##### Data supplied #####

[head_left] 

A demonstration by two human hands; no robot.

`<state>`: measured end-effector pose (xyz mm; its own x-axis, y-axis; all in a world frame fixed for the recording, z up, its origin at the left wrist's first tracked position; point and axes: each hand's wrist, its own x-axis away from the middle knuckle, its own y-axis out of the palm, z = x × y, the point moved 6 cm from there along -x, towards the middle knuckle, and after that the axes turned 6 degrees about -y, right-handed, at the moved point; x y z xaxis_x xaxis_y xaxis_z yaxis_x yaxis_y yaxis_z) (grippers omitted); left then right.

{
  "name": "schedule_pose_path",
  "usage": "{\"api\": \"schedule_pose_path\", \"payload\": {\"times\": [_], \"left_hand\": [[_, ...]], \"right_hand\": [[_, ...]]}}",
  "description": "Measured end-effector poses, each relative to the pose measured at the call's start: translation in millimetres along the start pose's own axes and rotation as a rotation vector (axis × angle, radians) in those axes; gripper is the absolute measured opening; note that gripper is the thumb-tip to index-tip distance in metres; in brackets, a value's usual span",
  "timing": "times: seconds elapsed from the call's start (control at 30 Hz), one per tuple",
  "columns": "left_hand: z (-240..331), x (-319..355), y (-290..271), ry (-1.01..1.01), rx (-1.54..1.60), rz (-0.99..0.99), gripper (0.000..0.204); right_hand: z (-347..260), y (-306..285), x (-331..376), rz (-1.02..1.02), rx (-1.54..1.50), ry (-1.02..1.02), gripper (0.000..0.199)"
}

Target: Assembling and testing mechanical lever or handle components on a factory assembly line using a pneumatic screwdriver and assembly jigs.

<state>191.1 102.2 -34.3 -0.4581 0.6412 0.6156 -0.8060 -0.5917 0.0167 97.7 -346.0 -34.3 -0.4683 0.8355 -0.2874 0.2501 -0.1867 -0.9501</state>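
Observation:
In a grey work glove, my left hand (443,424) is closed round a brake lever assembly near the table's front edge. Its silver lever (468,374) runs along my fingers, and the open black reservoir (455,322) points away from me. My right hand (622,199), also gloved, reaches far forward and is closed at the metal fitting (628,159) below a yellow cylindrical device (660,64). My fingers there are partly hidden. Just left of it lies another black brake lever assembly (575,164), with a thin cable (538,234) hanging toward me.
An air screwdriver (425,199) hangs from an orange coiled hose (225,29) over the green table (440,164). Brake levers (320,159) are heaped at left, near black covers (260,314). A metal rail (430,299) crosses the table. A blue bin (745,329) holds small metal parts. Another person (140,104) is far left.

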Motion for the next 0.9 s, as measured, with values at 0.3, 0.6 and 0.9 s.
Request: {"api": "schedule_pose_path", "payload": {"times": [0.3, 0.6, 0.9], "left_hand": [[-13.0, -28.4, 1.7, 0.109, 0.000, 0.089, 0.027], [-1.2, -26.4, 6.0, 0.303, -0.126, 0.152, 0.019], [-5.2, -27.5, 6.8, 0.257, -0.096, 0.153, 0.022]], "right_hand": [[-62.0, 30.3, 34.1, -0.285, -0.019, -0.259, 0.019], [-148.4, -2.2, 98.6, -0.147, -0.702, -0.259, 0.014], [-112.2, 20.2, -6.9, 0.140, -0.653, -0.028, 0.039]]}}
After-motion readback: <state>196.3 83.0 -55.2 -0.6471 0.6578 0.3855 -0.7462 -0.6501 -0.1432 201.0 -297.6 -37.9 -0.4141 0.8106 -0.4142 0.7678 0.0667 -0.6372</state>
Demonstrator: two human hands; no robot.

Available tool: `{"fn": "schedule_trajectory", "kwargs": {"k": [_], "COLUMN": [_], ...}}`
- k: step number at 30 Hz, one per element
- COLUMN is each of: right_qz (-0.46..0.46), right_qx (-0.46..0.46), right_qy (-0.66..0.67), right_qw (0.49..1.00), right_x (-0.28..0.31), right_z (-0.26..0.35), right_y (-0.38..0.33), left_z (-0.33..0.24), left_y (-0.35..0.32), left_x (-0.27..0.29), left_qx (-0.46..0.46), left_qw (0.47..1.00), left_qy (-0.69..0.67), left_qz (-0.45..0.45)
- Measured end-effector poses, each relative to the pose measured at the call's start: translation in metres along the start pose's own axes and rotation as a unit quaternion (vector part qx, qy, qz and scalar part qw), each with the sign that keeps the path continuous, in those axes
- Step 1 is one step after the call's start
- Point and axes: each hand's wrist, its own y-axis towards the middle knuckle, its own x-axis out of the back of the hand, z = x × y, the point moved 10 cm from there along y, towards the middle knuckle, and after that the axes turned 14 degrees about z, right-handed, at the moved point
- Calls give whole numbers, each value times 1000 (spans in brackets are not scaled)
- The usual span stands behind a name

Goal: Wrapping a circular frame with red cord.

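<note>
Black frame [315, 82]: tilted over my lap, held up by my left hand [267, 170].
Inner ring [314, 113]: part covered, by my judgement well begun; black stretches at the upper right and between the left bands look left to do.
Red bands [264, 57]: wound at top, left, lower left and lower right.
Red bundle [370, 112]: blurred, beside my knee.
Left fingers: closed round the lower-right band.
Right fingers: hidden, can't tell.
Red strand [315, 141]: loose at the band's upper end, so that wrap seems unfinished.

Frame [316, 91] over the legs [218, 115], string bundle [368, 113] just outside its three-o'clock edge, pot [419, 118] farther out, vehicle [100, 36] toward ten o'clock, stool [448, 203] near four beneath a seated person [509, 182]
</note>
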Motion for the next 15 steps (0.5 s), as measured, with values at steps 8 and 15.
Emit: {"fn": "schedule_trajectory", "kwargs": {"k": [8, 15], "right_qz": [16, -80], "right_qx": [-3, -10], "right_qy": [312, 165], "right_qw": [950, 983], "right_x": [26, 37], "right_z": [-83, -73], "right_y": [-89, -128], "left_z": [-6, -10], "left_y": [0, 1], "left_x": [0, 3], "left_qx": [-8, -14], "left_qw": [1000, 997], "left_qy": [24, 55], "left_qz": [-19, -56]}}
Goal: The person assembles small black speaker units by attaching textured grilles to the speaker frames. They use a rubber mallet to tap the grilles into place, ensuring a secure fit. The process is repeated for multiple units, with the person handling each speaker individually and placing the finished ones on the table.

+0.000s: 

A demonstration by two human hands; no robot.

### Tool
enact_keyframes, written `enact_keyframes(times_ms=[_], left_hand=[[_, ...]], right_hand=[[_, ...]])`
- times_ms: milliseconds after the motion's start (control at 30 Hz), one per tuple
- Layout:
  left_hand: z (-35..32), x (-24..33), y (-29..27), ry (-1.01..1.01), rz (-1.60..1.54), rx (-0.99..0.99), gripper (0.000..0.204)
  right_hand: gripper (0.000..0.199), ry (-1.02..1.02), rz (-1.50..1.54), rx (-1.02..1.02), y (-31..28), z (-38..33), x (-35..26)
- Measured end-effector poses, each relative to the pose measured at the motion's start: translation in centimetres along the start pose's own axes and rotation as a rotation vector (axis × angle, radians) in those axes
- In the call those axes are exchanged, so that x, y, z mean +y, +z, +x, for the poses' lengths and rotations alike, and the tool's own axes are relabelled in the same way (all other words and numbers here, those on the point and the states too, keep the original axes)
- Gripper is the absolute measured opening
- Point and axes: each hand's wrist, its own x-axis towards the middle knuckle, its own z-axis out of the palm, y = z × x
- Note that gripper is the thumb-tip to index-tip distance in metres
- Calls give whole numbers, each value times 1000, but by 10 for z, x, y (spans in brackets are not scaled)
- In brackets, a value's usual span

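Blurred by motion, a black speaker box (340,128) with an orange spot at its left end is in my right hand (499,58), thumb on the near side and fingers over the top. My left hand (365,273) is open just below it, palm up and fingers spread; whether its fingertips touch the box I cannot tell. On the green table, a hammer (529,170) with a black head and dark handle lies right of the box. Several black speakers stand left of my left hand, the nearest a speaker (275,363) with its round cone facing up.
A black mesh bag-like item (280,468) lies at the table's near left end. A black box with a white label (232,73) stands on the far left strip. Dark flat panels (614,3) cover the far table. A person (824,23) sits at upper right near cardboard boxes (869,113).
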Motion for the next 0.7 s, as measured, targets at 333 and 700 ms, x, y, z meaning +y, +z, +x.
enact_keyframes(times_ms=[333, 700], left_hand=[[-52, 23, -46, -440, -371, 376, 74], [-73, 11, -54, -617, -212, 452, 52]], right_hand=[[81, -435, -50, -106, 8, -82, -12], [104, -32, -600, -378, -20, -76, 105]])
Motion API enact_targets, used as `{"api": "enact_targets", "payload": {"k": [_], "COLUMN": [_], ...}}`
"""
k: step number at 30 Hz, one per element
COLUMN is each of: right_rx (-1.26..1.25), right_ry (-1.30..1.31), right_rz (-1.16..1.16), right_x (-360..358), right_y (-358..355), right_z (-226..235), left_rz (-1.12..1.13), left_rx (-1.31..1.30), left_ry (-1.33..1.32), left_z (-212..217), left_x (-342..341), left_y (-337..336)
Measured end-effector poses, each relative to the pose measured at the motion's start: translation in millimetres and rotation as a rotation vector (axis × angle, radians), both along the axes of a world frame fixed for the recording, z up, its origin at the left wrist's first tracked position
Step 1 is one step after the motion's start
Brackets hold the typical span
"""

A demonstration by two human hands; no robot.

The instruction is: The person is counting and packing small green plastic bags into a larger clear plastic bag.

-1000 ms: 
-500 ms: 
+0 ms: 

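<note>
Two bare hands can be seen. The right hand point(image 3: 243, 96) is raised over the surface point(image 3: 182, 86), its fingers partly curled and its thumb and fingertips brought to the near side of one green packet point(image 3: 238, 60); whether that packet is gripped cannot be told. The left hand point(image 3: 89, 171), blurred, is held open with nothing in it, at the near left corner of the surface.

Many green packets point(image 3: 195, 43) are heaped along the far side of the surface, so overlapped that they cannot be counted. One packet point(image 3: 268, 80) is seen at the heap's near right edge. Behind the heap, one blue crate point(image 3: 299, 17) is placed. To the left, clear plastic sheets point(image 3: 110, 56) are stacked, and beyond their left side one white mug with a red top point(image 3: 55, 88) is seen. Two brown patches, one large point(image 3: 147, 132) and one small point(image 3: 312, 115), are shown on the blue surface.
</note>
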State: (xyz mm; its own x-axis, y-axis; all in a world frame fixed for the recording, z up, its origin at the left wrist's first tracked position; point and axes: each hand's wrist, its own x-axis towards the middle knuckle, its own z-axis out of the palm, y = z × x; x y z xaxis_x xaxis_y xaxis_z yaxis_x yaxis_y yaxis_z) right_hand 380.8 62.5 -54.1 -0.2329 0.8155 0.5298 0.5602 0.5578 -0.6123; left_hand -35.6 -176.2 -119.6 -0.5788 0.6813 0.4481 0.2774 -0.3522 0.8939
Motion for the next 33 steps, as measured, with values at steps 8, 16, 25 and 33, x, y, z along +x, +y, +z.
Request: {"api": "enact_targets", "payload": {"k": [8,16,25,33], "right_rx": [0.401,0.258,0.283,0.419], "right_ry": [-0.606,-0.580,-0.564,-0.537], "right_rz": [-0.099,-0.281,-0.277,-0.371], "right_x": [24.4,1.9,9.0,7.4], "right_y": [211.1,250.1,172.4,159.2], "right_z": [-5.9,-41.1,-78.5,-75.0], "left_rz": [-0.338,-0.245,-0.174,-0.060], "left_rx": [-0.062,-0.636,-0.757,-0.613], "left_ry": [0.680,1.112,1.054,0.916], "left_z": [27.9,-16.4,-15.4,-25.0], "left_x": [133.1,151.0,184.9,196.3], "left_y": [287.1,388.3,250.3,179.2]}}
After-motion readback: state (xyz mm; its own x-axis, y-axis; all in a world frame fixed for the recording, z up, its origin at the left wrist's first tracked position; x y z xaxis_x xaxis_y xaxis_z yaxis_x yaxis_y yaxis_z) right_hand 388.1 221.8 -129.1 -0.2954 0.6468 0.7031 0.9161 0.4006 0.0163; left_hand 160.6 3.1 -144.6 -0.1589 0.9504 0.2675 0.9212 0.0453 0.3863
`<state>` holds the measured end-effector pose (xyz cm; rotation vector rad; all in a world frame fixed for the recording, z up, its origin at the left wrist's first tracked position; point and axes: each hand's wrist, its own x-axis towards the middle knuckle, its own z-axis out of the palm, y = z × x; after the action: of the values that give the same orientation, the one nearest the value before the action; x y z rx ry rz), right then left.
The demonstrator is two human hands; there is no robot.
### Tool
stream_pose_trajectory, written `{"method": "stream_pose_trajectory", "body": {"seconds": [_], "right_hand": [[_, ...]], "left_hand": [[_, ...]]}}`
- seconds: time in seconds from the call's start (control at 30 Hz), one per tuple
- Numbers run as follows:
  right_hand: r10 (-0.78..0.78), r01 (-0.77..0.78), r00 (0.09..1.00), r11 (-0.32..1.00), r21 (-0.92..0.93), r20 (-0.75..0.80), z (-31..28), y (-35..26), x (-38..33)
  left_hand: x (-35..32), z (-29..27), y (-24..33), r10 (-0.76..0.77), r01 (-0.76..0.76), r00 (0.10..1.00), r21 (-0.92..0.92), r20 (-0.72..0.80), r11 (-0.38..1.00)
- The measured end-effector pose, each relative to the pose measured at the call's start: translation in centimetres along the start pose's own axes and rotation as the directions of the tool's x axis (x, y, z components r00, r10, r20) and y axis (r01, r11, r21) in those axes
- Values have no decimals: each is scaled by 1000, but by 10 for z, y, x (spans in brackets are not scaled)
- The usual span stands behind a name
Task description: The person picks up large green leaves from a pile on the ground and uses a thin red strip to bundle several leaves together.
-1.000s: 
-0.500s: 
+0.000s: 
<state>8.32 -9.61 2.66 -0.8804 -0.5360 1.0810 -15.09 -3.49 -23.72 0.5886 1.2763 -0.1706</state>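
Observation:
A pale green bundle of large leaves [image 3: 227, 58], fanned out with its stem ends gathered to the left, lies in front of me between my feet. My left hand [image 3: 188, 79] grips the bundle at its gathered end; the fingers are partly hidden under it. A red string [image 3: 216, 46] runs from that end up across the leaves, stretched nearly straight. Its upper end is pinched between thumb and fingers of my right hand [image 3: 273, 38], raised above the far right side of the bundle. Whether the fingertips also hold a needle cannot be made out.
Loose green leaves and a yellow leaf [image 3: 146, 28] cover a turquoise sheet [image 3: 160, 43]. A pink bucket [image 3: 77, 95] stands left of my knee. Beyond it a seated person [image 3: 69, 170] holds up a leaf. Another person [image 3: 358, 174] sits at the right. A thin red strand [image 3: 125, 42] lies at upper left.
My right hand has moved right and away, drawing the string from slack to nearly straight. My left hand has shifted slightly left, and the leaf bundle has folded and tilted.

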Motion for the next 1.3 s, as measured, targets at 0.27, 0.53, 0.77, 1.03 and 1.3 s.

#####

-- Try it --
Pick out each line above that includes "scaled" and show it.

-- Solution to this exercise --
- Calls give whole numbers, each value times 1000 (spans in brackets are not scaled)
- Calls give whole numbers, each value times 1000, but by 10 for z, x, y (spans in brackets are not scaled)
- Values have no decimals: each is scaled by 1000, but by 10 for z, y, x (spans in brackets are not scaled)

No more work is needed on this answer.